§ Exercise:
Please set down each of the lines below once more, exactly, omitting all pictures.

§ Information shown:
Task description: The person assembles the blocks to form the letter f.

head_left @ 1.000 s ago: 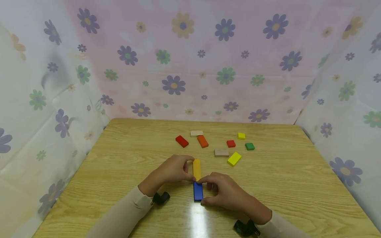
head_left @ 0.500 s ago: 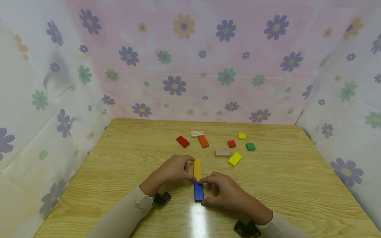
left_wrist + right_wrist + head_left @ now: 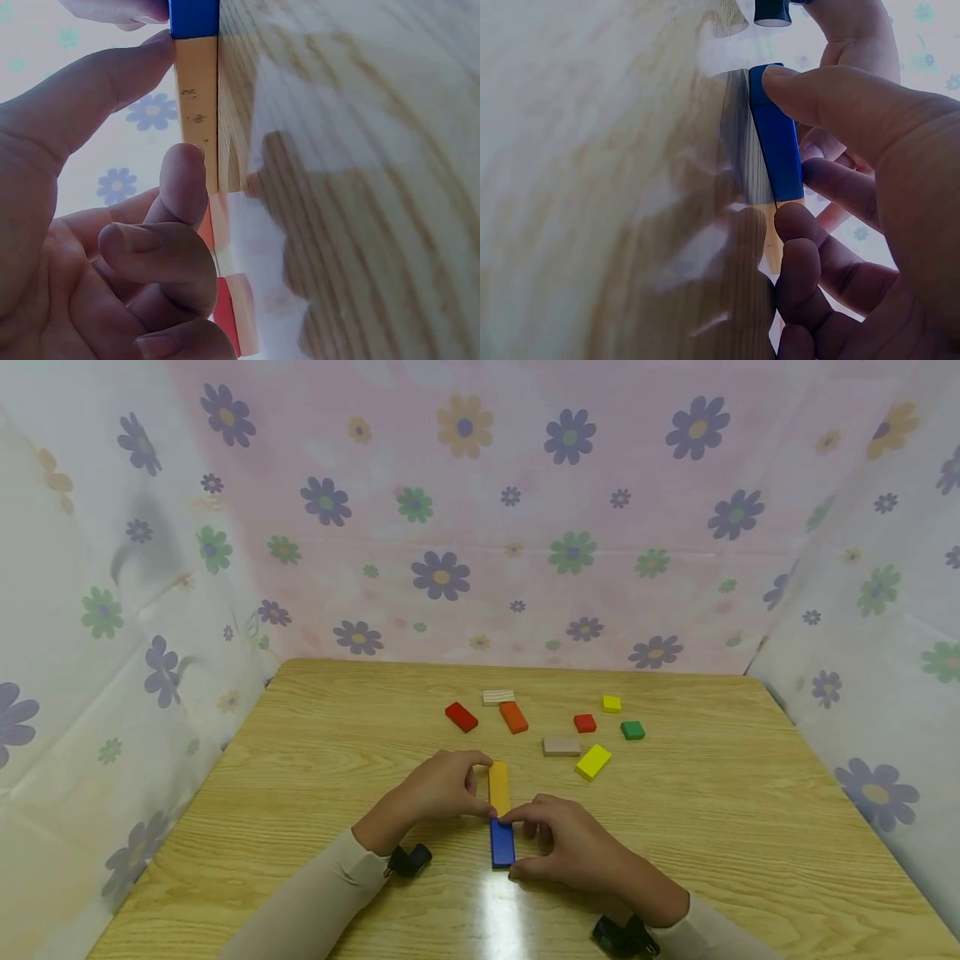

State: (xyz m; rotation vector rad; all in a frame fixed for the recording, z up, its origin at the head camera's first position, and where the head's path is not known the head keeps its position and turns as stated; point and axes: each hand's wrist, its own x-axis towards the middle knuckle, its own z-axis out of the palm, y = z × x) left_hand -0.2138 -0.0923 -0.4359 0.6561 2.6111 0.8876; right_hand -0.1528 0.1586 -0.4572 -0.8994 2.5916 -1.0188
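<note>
Two flat blocks lie end to end on the wooden table, a yellow-orange block (image 3: 498, 789) beyond a blue block (image 3: 502, 844). My left hand (image 3: 441, 789) pinches the yellow-orange one lengthwise, index finger at its far end and thumb by the seam where the two meet. In the left wrist view, the yellow-orange block (image 3: 196, 112) stands flush against the blue block (image 3: 195, 16). From the right, my right hand (image 3: 573, 847) holds the blue block by its ends. The right wrist view shows the thumb on the near end of the blue block (image 3: 780, 142) and fingertips around its far end.
Behind the hands lie a dark red block (image 3: 461, 717), an orange block (image 3: 513, 717), a striped pale block (image 3: 498, 697) and a tan block (image 3: 562, 747). Farther right are a yellow block (image 3: 593, 762), a small red block (image 3: 585, 723), a green block (image 3: 633, 730) and a small yellow block (image 3: 611, 703).
</note>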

§ Response below:
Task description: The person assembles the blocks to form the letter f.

head_left @ 1.000 s ago: 
head_left @ 0.500 s ago: 
left_wrist + right_wrist + head_left @ now: 

State: (xyz m; rotation vector rad; all in a frame fixed for the recording, z up, its origin at the head camera's first position, and where the head's path is not known the head keeps its position and turns as stated; point and axes: each hand's wrist, its own x-axis towards the middle knuckle, its own z-axis out of the palm, y = z × x) left_hand -0.2138 -0.0923 -0.4359 0.6561 2.6111 0.8876; right_hand -0.1528 0.1586 -0.4572 -0.8994 2.5916 -1.0188
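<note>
Two flat blocks lie end to end on the wooden table, a yellow-orange block (image 3: 498, 789) beyond a blue block (image 3: 502, 844). My left hand (image 3: 441, 789) pinches the yellow-orange one lengthwise, index finger at its far end and thumb by the seam where the two meet. In the left wrist view, the yellow-orange block (image 3: 196, 112) stands flush against the blue block (image 3: 195, 16). From the right, my right hand (image 3: 573, 847) holds the blue block by its ends. The right wrist view shows the thumb on the near end of the blue block (image 3: 780, 142) and fingertips around its far end.
Behind the hands lie a dark red block (image 3: 461, 717), an orange block (image 3: 513, 717), a striped pale block (image 3: 498, 697) and a tan block (image 3: 562, 747). Farther right are a yellow block (image 3: 593, 762), a small red block (image 3: 585, 723), a green block (image 3: 633, 730) and a small yellow block (image 3: 611, 703).
</note>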

This answer requires nothing more.